We think you need these skills to ace Artificial Intelligence Engineer
Some tips for your application 🫡
Tailor Your CV: Make sure your CV highlights relevant experience in AI and machine learning development. Focus on your hands-on experience with Databricks, cloud services, and generative models, as these are key requirements for the role.
Craft a Strong Cover Letter: In your cover letter, express your passion for AI and machine learning. Mention specific projects or experiences that demonstrate your expertise in generative AI and your ability to collaborate with teams to deliver high-value solutions.
Showcase Technical Skills: Clearly outline your proficiency in Python and machine learning frameworks like TensorFlow and PyTorch. Include any certifications you have in Databricks or cloud platforms, as this will strengthen your application.
Highlight Problem-Solving Abilities: Provide examples of how you've tackled complex challenges in previous roles. Emphasize your analytical skills and your experience with CI/CD for machine learning workflows, as these are crucial for the position.
How to prepare for a job interview at NP Group
✨Showcase Your Technical Skills
Be prepared to discuss your hands-on experience with AI and machine learning frameworks like TensorFlow, PyTorch, or Scikit-learn. Highlight specific projects where you designed and deployed generative models or advanced ML solutions.
✨Demonstrate Problem-Solving Abilities
Expect to face technical challenges during the interview. Use examples from your past work to illustrate how you approached complex problems, optimized models, or integrated AI systems into existing infrastructures.

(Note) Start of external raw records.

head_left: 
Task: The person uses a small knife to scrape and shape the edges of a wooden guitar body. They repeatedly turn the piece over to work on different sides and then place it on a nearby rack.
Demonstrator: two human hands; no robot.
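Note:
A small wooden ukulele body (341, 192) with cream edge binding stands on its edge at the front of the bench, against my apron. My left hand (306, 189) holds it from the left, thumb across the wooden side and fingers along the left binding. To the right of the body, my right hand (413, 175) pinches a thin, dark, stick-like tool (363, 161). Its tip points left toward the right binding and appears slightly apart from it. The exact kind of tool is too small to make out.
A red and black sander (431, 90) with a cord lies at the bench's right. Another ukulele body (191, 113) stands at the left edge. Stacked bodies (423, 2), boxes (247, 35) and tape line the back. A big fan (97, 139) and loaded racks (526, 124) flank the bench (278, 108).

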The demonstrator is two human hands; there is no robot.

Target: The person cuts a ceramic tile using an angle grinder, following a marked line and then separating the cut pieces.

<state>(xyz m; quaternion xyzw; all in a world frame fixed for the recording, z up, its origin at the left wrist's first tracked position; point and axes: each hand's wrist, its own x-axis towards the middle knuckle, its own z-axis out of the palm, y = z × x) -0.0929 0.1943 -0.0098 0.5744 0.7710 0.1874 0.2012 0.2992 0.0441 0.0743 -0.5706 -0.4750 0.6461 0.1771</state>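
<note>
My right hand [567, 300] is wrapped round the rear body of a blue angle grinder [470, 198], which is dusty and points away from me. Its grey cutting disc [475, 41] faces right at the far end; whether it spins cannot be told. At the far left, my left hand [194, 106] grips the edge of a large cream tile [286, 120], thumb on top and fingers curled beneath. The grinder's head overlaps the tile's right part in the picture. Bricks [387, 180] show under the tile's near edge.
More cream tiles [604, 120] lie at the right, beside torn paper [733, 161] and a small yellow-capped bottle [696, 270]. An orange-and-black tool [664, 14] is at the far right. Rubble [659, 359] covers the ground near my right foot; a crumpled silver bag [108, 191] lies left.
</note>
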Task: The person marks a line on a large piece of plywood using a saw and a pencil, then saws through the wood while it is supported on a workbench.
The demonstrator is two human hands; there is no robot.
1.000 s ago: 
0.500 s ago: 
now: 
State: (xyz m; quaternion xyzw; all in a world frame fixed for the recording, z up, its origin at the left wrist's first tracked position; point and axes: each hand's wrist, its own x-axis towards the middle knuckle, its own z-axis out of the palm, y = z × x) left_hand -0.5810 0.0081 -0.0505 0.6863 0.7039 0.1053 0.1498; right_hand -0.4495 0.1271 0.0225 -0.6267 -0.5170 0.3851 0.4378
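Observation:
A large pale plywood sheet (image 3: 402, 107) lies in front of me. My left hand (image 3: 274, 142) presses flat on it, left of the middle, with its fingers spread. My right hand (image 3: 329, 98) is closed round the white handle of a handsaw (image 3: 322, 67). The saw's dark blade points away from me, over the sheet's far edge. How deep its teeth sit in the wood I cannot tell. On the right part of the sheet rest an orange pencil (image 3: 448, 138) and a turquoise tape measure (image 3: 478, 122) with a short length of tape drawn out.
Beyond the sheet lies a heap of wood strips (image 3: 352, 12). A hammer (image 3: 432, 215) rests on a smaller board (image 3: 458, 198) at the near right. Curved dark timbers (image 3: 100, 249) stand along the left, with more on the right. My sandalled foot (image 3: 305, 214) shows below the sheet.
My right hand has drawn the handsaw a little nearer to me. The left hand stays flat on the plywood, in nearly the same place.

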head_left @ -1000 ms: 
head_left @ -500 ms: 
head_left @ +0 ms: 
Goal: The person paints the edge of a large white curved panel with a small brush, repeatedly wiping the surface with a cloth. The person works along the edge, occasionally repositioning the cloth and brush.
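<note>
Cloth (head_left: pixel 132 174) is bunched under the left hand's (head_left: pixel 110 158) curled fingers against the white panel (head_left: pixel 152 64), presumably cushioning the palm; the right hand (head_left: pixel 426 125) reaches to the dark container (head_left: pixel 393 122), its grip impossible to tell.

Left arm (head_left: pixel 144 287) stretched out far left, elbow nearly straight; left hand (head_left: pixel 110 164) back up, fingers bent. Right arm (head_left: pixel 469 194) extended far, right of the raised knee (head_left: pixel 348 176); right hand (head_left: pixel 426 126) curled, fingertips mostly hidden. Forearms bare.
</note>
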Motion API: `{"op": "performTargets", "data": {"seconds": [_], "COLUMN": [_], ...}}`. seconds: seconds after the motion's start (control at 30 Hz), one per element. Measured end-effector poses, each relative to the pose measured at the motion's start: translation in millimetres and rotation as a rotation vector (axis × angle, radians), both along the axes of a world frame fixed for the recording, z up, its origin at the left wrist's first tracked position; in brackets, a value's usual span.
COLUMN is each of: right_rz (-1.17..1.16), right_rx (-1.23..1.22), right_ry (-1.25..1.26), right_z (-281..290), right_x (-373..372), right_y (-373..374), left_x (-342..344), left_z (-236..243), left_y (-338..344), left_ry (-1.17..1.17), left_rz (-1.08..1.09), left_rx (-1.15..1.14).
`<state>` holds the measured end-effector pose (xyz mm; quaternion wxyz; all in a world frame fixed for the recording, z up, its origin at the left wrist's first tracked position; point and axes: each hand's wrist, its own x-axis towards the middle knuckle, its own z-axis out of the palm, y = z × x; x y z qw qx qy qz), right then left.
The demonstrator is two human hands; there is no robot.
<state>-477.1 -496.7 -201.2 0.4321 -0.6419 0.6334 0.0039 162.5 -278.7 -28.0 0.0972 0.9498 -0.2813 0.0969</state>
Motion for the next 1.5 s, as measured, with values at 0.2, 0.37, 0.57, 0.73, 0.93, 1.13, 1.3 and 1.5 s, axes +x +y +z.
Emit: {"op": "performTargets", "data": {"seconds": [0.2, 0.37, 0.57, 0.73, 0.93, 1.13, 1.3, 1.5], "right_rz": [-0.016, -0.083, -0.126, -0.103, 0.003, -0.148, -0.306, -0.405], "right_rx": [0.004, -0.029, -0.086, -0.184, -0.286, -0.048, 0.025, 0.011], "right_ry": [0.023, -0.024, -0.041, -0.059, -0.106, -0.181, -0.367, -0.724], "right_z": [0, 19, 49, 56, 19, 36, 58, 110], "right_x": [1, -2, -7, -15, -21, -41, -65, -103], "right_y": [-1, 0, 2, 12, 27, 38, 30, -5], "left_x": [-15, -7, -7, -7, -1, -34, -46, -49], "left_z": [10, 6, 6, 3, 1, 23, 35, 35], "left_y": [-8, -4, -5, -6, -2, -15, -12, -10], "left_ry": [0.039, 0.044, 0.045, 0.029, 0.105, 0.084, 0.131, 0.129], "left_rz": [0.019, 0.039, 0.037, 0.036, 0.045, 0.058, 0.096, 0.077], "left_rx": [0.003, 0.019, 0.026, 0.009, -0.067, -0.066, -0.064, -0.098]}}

✨Familiarize Yourself with Databricks
Since this role emphasizes the use of Databricks, make sure you understand its tools like MLflow, Delta Lake, and Spark. Be ready to discuss how you've utilized these tools in your previous projects to create scalable ML pipelines.
✨Communicate Effectively
You will need to convey complex technical concepts to both technical and non-technical audiences. Practice explaining your projects and methodologies clearly and concisely, focusing on the impact and value of your work.